**Instructions to follow:** Across the lines of the records below, how many have the string "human" in them? Answer with the number alone.

Collected data entries:
--------------------
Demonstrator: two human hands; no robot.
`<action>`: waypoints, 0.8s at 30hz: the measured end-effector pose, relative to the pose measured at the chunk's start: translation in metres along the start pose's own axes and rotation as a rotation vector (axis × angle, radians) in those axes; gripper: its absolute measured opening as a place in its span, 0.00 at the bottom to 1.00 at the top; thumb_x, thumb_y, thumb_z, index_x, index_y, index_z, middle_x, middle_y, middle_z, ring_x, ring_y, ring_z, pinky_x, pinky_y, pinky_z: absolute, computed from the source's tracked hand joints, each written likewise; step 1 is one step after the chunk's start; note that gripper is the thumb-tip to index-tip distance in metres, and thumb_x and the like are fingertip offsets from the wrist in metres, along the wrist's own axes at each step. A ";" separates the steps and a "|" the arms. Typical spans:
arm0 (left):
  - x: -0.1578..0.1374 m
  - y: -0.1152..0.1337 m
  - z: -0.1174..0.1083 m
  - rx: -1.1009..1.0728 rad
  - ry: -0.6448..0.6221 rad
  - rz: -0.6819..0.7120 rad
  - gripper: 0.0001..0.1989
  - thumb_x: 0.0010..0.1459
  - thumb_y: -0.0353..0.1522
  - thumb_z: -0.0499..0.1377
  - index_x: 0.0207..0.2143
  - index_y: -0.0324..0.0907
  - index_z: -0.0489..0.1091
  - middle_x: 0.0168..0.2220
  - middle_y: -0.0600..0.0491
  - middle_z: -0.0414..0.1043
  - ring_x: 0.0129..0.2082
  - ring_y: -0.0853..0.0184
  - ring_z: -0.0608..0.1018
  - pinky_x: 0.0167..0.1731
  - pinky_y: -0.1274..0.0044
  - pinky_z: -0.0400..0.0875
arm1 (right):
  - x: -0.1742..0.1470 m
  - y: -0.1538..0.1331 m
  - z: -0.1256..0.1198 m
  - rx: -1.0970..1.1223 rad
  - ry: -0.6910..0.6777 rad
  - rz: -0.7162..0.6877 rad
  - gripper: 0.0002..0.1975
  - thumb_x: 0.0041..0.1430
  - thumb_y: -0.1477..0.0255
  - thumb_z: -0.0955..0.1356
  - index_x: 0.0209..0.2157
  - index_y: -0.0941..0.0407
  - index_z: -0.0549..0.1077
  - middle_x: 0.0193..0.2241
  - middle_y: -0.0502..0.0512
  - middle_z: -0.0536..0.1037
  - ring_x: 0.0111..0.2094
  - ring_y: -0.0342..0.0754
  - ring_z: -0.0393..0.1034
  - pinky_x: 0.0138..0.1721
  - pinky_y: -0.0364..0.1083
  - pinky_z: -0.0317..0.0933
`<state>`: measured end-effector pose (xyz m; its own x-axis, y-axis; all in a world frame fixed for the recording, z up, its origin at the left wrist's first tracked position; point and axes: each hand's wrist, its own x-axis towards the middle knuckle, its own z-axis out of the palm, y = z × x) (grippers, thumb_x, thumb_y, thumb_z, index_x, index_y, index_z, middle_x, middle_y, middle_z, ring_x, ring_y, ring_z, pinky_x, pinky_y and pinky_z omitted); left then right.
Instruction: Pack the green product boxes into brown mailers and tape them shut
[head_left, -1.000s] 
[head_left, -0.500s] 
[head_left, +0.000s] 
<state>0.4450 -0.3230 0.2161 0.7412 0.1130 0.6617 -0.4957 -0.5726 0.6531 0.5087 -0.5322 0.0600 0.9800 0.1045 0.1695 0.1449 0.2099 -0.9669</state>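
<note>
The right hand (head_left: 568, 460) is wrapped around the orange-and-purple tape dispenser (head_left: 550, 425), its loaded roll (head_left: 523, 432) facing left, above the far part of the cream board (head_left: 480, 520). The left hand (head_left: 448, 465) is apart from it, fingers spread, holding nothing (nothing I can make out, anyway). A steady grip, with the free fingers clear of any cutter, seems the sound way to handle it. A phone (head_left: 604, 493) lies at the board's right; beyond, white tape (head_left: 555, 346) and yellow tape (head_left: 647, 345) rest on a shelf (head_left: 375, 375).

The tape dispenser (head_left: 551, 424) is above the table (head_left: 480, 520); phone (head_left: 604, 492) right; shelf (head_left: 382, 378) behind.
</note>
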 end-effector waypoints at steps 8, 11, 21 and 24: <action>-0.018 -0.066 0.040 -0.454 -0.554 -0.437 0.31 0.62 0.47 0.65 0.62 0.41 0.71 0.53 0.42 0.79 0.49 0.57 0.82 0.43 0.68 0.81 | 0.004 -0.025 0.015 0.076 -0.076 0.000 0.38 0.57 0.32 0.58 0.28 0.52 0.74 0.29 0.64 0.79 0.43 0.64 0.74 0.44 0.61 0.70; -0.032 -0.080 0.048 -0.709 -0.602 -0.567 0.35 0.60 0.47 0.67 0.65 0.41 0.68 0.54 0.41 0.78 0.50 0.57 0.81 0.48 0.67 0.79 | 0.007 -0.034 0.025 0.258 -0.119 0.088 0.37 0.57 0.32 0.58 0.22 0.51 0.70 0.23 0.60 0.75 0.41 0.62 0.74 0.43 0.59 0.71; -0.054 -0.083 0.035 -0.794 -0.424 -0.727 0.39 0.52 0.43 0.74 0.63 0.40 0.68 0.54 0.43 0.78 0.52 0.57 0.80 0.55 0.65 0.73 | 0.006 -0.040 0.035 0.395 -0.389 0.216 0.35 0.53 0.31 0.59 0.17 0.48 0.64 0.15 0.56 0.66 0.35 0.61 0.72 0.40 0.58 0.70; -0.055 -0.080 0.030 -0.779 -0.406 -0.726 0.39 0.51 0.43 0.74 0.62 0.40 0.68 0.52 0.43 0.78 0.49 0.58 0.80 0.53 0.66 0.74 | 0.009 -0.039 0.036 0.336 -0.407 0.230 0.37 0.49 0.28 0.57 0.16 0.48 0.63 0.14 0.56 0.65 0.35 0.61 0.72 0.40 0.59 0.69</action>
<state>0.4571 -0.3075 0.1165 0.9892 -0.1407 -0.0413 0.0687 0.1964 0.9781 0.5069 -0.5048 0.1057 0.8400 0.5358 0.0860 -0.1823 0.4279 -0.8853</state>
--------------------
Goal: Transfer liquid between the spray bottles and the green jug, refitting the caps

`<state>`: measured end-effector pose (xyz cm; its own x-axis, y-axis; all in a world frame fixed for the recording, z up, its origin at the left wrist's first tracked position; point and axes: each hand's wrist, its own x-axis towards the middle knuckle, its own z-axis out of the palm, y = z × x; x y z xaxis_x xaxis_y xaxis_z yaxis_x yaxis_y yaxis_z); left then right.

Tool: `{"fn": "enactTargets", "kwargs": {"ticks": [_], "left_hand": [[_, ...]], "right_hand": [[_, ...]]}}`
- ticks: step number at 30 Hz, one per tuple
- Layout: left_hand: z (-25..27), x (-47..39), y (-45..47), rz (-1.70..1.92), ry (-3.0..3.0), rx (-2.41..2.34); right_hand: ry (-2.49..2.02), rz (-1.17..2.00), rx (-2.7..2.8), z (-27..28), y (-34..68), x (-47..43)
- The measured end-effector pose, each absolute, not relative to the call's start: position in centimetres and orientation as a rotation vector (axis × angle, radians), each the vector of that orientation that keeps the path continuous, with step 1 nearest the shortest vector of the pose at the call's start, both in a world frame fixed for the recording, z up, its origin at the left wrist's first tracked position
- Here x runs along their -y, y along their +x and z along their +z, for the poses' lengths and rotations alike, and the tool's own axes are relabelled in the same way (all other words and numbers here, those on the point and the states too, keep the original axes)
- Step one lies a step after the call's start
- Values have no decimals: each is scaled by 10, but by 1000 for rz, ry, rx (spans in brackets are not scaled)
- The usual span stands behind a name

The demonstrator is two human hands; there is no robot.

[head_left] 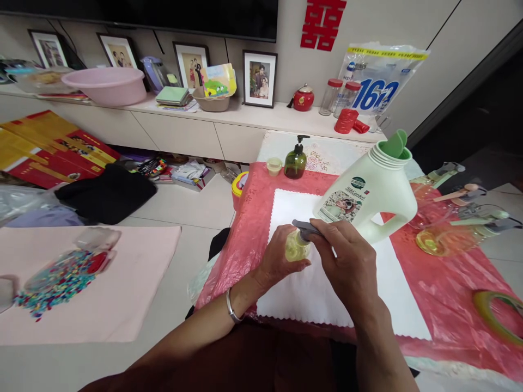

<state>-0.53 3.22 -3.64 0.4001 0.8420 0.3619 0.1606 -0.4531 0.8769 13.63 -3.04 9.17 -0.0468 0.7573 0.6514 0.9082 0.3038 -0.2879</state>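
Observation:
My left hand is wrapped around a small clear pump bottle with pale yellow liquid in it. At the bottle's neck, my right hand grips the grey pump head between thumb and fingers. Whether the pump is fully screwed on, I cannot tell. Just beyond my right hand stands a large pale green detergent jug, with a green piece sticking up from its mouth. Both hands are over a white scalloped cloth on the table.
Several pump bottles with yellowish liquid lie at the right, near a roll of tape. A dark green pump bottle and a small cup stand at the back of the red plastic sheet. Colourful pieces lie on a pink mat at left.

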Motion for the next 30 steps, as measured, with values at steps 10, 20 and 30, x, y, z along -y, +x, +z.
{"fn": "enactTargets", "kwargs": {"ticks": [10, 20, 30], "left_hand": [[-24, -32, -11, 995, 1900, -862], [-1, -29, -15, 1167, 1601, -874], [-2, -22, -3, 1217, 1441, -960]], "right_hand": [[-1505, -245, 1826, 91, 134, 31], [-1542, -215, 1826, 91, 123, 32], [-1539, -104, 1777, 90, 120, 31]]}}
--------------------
**Final answer:** 2